A 70 year old male patient with liver cirrhosis due to hepatitis C and HCC treated by radio-frequency ablation. [A] Two small HCC, before treatment, appeared white on CAT scan. [B] With RFA treatment, the tumors were “cooked” using heat from the RFA needle. The tumors were destroyed, resulting in grey areas that were “holes” filled with fluid. [C] Special needles used for radio-frequency ablation.

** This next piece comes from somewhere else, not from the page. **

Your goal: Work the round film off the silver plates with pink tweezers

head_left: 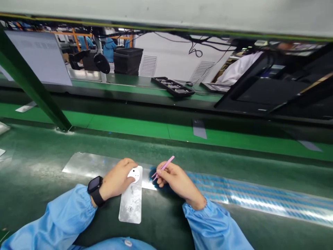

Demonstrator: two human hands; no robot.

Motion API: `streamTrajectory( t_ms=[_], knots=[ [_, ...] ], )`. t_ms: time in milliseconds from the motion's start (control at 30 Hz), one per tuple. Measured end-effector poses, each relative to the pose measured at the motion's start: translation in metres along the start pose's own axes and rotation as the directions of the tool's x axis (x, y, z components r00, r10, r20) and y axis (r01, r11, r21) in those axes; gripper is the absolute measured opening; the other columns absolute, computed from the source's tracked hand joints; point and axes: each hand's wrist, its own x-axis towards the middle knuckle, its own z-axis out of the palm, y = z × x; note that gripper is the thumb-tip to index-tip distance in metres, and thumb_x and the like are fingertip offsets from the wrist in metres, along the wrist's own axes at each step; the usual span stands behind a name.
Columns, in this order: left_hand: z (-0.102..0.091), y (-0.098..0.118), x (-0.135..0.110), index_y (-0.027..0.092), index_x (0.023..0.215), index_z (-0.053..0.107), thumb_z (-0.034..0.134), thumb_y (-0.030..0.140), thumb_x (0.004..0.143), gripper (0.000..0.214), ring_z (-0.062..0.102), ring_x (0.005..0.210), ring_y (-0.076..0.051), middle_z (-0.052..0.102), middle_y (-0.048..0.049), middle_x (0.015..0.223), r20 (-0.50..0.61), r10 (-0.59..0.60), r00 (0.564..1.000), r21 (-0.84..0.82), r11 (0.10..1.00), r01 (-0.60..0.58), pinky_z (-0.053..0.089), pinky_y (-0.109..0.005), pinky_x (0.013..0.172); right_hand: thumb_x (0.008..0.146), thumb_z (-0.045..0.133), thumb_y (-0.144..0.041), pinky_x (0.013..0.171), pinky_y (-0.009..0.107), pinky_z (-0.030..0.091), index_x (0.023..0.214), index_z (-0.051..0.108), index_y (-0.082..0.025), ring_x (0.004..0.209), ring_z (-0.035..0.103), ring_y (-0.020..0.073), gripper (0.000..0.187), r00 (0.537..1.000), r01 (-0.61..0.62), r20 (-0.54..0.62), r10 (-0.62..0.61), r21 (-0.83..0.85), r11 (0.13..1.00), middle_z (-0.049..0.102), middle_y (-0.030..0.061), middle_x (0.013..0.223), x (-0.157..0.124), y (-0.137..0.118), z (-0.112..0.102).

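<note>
My left hand [117, 178] grips a small white rounded piece [134, 174] with dark holes, pressing it against the top end of a narrow silver metal plate [130, 203]. The plate lies on the green mat [52, 166] and shows smudges. My right hand [177, 182] holds pink tweezers [163, 168], their tips pointing left towards the white piece and a short way from it. A wider, shiny metal sheet [88, 166] lies under and beyond my left hand. A black watch [95, 190] sits on my left wrist.
A strip of blue-patterned film [260, 196] runs right along the bench. A black parts tray [173, 86] sits on the far shelf, with black bins [127, 60] behind. A green beam [31, 76] crosses at left, a dark monitor [270, 80] stands at right, and a person in blue [109, 50] stands beyond.
</note>
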Motion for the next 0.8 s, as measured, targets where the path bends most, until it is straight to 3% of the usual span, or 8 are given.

About the author. Dr Yap Chin Kong, is a leading Specialist and Senior Consultant in Gastroenterology, Liver Diseases and Endoscopy. He was awarded a Merit Scholarship to study Medicine at the National University of Singapore and graduated with a Bachelor of Medicine & Bachelor of Surgery degree in 1983. In 1988 he obtained his Masters degree in Medicine (Singapore) and became a Member of the Royal College of Physicians (United Kingdom). He became a Fellow of the Academy of Medicine (Singapore) in 1994 and a Fellow of the Royal College of Physicians (Edinburgh) in 2000. In 1992, he was awarded the Health Manpower Development Program Award by the Ministry of Health to pursue advanced training in therapeutic ERCP (Endoscopic Retrograde Cholangio-Pancreatography) at the Academic Medical Centre in Amsterdam, The Netherlands. After a year of extensive experience he returned in 1993 to develop endoscopy further at the Singapore General Hospital until he left for private practice in 2004. He pioneered the use of endoscopic ltrasonography at SGH for a decade. During this time, he taught many generations of medical students and post-graduate doctors. In 2002, he continued to pursue his interest in early cancers of the stomach and colon and visited the Showa University Hospital in Yokohama, and the National Cancer Centre in Tsukiji, Tokyo. He lectured and taught at workshops locally and internationally, combining the best of Western and Eastern techniques. A Master endoscopist, he developed an innovative cap-fitted gastroscopy technique that is used to help countless patients worldwide. He was President of the Gastroenterological Society of Singapore (1999 to 2003) and was President of the Asia-Pacific Digestive Week in 2003. He is currently in private practice at Mount Elizabeth Medical Centre. His broad specialist experience include advanced endoscopy techniques such as ERCP treatment of bile duct stones and pancreas diseases, endoscopic ultrasound, treatment of esophagus, stomach, colon and liver cancers, viral hepatitis and inflammatory bowel disease. He is Visiting Consultant to the National University Hospital and Kandang Kerbau Womens’ & Childrens’ Hospital where he supervises gastroenterologists-in-training and performs endoscopy for sick children.